--- TASK DESCRIPTION ---
Reproduce the entries word for word but drop every picture.

Stored records
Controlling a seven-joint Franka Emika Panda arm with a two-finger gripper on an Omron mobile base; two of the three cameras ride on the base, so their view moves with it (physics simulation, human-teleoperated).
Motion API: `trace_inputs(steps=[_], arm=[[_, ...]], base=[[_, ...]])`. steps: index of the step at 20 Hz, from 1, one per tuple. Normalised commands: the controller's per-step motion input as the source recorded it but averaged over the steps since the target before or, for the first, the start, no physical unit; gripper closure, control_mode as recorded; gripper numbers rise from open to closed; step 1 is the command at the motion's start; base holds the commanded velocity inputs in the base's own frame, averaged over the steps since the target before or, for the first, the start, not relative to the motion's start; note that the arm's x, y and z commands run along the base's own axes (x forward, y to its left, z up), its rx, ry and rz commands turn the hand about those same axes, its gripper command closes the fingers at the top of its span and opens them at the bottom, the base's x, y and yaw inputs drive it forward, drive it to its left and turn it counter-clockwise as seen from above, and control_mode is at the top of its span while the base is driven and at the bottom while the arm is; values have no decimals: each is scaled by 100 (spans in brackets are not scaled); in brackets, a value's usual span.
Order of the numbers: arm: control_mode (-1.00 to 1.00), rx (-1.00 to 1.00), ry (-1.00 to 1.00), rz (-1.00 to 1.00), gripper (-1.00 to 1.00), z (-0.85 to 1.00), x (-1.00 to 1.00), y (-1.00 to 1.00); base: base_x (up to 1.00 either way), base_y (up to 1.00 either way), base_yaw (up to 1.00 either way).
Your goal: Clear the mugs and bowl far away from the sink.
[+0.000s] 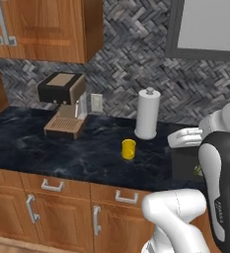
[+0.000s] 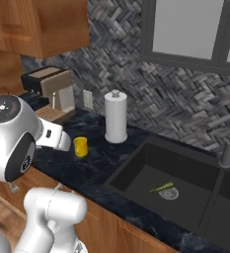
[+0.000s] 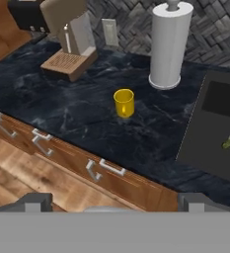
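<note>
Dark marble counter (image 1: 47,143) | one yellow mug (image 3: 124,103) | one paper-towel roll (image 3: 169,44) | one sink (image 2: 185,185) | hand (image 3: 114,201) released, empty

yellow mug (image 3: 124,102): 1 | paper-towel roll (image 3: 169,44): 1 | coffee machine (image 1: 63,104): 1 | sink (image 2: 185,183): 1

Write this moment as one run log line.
tool: open, holds nothing | yellow mug: upright on counter, beside paper-towel roll | sink: right of mug

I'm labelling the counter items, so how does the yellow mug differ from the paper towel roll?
The yellow mug is short, bright yellow and open-topped; the paper towel roll is tall, white and capped by a knob. The mug stands nearer the counter's front edge, the roll nearer the backsplash. Both stand upright on the dark counter.
</note>
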Motion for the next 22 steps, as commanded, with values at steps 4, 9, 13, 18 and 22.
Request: trace_inputs(steps=[4,9,13,18,22], arm=[[100,0,0,0,-100,0,0,0],[100,0,0,0,-100,0,0,0],[100,0,0,0,-100,0,0,0],[100,0,0,0,-100,0,0,0],[100,0,0,0,-100,0,0,0]], base=[[27,12,-19],[24,43,-25],[34,53,-26],[42,5,-17],[45,1,-16]])
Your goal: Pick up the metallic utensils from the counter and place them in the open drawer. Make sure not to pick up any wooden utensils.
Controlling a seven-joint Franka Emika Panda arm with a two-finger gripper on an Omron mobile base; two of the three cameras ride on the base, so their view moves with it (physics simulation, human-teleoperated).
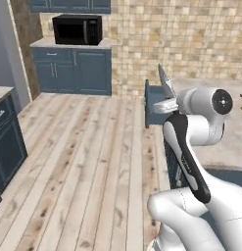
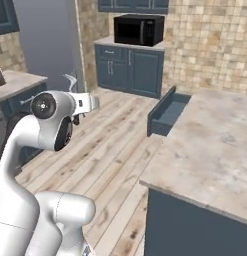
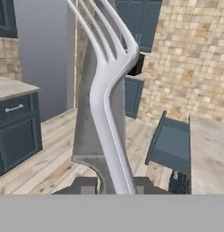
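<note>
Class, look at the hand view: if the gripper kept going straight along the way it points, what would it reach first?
Probably the grey wall beyond the fork that the gripper holds; depth is unclear.

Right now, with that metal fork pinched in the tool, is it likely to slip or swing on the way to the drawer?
The fork looks stiff, smooth metal, so it probably won't flex but could slide. The tool seems to grip only its thin handle end, with the tines far out, so it may pivot if jolted. A flat grey blade appears pinched alongside it; two smooth pieces together might shift before reaching the open drawer.
</note>
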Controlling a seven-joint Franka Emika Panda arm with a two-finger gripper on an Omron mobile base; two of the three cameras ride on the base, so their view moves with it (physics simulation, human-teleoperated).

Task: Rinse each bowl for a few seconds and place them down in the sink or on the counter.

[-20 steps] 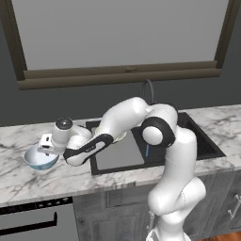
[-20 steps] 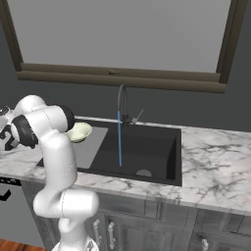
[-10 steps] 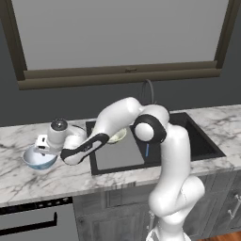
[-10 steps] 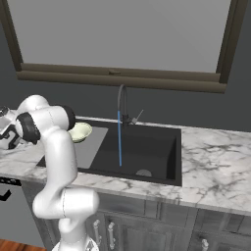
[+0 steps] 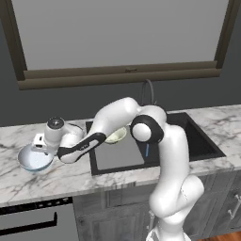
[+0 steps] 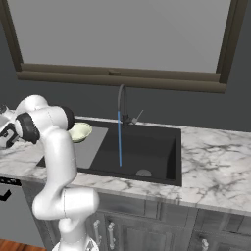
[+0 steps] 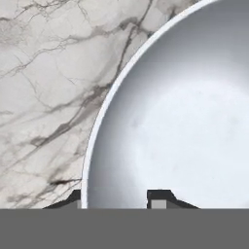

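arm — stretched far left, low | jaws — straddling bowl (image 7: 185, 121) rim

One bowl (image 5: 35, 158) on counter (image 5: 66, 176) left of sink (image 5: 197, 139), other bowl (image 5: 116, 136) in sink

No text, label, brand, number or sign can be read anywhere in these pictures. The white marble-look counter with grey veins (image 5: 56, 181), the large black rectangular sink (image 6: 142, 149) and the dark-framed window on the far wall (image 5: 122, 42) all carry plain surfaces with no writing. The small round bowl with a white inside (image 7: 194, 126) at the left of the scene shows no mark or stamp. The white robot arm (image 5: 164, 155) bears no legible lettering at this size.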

--- WRITTEN ANSWER ---
Controlling a seven-joint Franka Emika Panda arm with a two-finger gripper on an Omron mobile base; two of the three cameras ride on the base, so their view moves with it (physics simulation, human-teleoperated).
Motion API: `trace_inputs(steps=[_], arm=[[_, ...]], base=[[_, ...]])`. steps: index of the step at 20 Hz, from 1, one per tuple. Normalised commands: the controller's per-step motion input as the source recorded it but averaged over the steps since the target before or, for the first, the start, no physical unit; gripper closure, control_mode as recorded; gripper numbers rise from open to closed; step 1 is the command at the motion's start; base holds the commanded velocity inputs in the base's own frame, averaged over the steps since the target before or, for the first, the start, not relative to the motion's start; note that the arm's x, y and z commands run along the base's own axes (x forward, y to its left, z up), its rx, ry and rz commands turn the hand about those same axes, its gripper command closes the fingers at the top of its span and opens them at the bottom, the base's x, y and yaw inputs drive it forward, drive it to its left and turn it counter-clockwise as seen from above, and control_mode is at the top of its span while the base is driven and at the bottom while the arm is; values have no decimals: each is scaled by 100 (spans in brackets are not scaled); in brackets, a value's usual span.
Order of the numbers: arm: control_mode (-1.00 to 1.00), rx (-1.00 to 1.00), ry (-1.00 to 1.00), rz (-1.00 to 1.00), gripper (-1.00 to 1.00), z (-0.85 to 1.00), x (-1.00 to 1.00), y (-1.00 to 1.00); base: base_x (up to 1.00 either way), base_y (up to 1.00 either way), base_yaw (up to 1.00 either way).
Your goal: Clear the mugs and bowl far away from the sink.
[+0.000s] 
[+0.000s] 
[+0.000s] 
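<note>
Dark marble counter (image 1: 47,143) | one yellow mug (image 3: 124,103) | one paper-towel roll (image 3: 169,44) | one sink (image 2: 185,185) | hand (image 3: 114,201) released, empty

yellow mug (image 3: 124,102): 1 | paper-towel roll (image 3: 169,44): 1 | coffee machine (image 1: 63,104): 1 | sink (image 2: 185,183): 1

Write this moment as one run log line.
tool: open, holds nothing | yellow mug: upright on counter, beside paper-towel roll | sink: right of mug

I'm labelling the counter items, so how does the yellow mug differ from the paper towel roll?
The yellow mug is short, bright yellow and open-topped; the paper towel roll is tall, white and capped by a knob. The mug stands nearer the counter's front edge, the roll nearer the backsplash. Both stand upright on the dark counter.
</note>
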Motion for the next 22 steps, as commanded, with values at steps 4, 9, 13, 18 and 22.
Request: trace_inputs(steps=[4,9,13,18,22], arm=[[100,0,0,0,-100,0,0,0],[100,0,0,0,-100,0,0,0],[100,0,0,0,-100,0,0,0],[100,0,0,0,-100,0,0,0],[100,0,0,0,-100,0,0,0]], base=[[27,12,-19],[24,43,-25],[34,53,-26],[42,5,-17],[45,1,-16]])
Your goal: Pick up the metallic utensils from the counter and place them in the open drawer. Make sure not to pick up any wooden utensils.
Controlling a seven-joint Franka Emika Panda arm with a two-finger gripper on an Omron mobile base; two of the three cameras ride on the base, so their view moves with it (physics simulation, human-teleoperated).
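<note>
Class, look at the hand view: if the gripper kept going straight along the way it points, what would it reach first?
Probably the grey wall beyond the fork that the gripper holds; depth is unclear.

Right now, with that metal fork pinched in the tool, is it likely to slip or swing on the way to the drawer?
The fork looks stiff, smooth metal, so it probably won't flex but could slide. The tool seems to grip only its thin handle end, with the tines far out, so it may pivot if jolted. A flat grey blade appears pinched alongside it; two smooth pieces together might shift before reaching the open drawer.
</note>
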Controlling a seven-joint Franka Emika Panda arm with a two-finger gripper on an Omron mobile base; two of the three cameras ride on the base, so their view moves with it (physics simulation, human-teleoperated).

Task: Rinse each bowl for a few seconds and place them down in the sink or on the counter.

[-20 steps] 
[-20 steps] 
[-10 steps] 
[-10 steps] 
[+0 steps] 
[+0 steps] 
[+0 steps] 

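arm — stretched far left, low | jaws — straddling bowl (image 7: 185, 121) rim

One bowl (image 5: 35, 158) on counter (image 5: 66, 176) left of sink (image 5: 197, 139), other bowl (image 5: 116, 136) in sink

No text, label, brand, number or sign can be read anywhere in these pictures. The white marble-look counter with grey veins (image 5: 56, 181), the large black rectangular sink (image 6: 142, 149) and the dark-framed window on the far wall (image 5: 122, 42) all carry plain surfaces with no writing. The small round bowl with a white inside (image 7: 194, 126) at the left of the scene shows no mark or stamp. The white robot arm (image 5: 164, 155) bears no legible lettering at this size.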

This exercise has been completed.